Du fait de la nature de l’apprentissage en ligne, certains étudiants ont développé un complexe d’infériorité, un sentiment d’imposture, car ils font des études sans vraiment être en cours, et redoutent ainsi de manquer de crédibilité* dans leur avenir professionnel. La vie sous le COVID-19 n’épargne aucun étudiant. Il n’y a pas de différenciation entre le temps de l’étude et le temps pour soi et, pour de nombreux étudiants, les deux sont réduits à une vie solitaire et monotone, jour après jour.

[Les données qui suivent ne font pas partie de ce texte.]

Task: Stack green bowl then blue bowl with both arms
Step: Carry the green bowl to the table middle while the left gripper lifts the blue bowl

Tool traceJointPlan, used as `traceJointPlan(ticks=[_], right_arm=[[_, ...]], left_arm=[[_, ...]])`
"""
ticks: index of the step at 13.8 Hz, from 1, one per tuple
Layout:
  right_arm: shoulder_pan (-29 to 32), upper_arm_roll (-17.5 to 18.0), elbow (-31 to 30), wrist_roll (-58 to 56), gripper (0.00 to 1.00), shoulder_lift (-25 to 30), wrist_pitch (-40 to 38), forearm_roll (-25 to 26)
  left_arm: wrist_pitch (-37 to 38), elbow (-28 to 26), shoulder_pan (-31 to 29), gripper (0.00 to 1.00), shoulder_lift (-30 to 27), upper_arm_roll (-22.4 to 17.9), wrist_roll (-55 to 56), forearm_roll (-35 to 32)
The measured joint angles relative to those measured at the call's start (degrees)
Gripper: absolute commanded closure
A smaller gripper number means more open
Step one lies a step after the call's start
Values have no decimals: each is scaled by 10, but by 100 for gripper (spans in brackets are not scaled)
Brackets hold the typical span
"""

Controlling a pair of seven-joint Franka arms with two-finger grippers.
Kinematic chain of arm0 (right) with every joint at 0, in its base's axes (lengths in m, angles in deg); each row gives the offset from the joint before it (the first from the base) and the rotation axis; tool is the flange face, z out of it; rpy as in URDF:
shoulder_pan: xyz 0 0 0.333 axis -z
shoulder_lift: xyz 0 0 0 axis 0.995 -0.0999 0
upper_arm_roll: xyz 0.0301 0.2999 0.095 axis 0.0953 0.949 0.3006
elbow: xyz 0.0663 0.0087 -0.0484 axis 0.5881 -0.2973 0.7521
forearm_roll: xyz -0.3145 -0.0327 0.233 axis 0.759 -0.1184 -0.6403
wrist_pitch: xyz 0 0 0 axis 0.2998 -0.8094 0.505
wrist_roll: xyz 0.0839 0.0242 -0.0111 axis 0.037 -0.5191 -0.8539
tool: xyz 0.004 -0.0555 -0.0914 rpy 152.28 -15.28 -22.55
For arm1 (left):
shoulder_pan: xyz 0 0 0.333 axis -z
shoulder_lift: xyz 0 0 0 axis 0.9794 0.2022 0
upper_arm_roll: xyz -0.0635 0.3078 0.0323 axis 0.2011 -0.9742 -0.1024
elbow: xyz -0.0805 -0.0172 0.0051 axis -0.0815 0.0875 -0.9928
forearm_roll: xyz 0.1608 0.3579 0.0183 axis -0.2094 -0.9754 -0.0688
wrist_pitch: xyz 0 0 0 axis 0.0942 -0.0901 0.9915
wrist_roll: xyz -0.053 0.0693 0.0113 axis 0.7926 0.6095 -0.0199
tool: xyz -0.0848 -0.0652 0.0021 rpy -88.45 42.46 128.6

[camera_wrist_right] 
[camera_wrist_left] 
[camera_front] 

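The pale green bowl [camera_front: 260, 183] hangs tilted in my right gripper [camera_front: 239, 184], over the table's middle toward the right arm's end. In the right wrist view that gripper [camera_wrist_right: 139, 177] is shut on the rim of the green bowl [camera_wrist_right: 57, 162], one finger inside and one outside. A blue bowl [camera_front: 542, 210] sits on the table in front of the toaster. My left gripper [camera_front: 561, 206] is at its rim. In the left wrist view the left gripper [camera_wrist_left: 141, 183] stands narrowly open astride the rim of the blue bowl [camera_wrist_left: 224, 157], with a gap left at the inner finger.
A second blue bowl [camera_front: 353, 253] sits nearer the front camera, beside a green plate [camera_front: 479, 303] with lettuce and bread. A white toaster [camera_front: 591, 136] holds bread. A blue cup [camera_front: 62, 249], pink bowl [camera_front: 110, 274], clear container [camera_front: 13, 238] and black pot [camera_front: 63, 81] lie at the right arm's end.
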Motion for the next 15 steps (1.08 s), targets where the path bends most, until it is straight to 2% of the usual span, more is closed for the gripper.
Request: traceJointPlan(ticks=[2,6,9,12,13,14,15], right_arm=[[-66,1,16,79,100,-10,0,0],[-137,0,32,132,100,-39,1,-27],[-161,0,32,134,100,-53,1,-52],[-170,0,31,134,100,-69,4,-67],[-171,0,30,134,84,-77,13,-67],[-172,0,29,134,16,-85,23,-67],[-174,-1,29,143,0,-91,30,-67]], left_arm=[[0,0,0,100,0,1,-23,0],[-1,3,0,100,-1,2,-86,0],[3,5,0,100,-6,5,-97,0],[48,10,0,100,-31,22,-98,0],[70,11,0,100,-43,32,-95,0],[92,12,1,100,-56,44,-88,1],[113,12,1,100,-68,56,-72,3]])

Pourtant, la crise du COVID-19 a également créé des opportunités. La solidarité, l’innovation et le dépassement des barrières géographiques font partie des changements positifs qui sont en train de se produire au sein de l’enseignement supérieur*. Certains enseignants ont souligné les opportunités* qui sont apparues dans cette nouvelle ère, telles que la possibilité d’inviter des conférenciers du monde entier, ou d’apprendre de manière plus autonome et flexible. Cependant, les retombées négatives de la pandémie (sur l’inégalité, la santé mentale, la recherche de stage et la mobilité académique) l’emportent probablement sur les changements positifs, surtout si on prend en compte les effets du contrecoup de la pandémie sur les établissements d’enseignement supérieur : nécessité d’investir dans de nouvelles technologies, de former des professeurs, de gérer une logistique radicalement nouvelle ou de surveiller la santé des élèves* pour comptabiliser les cas de COVID.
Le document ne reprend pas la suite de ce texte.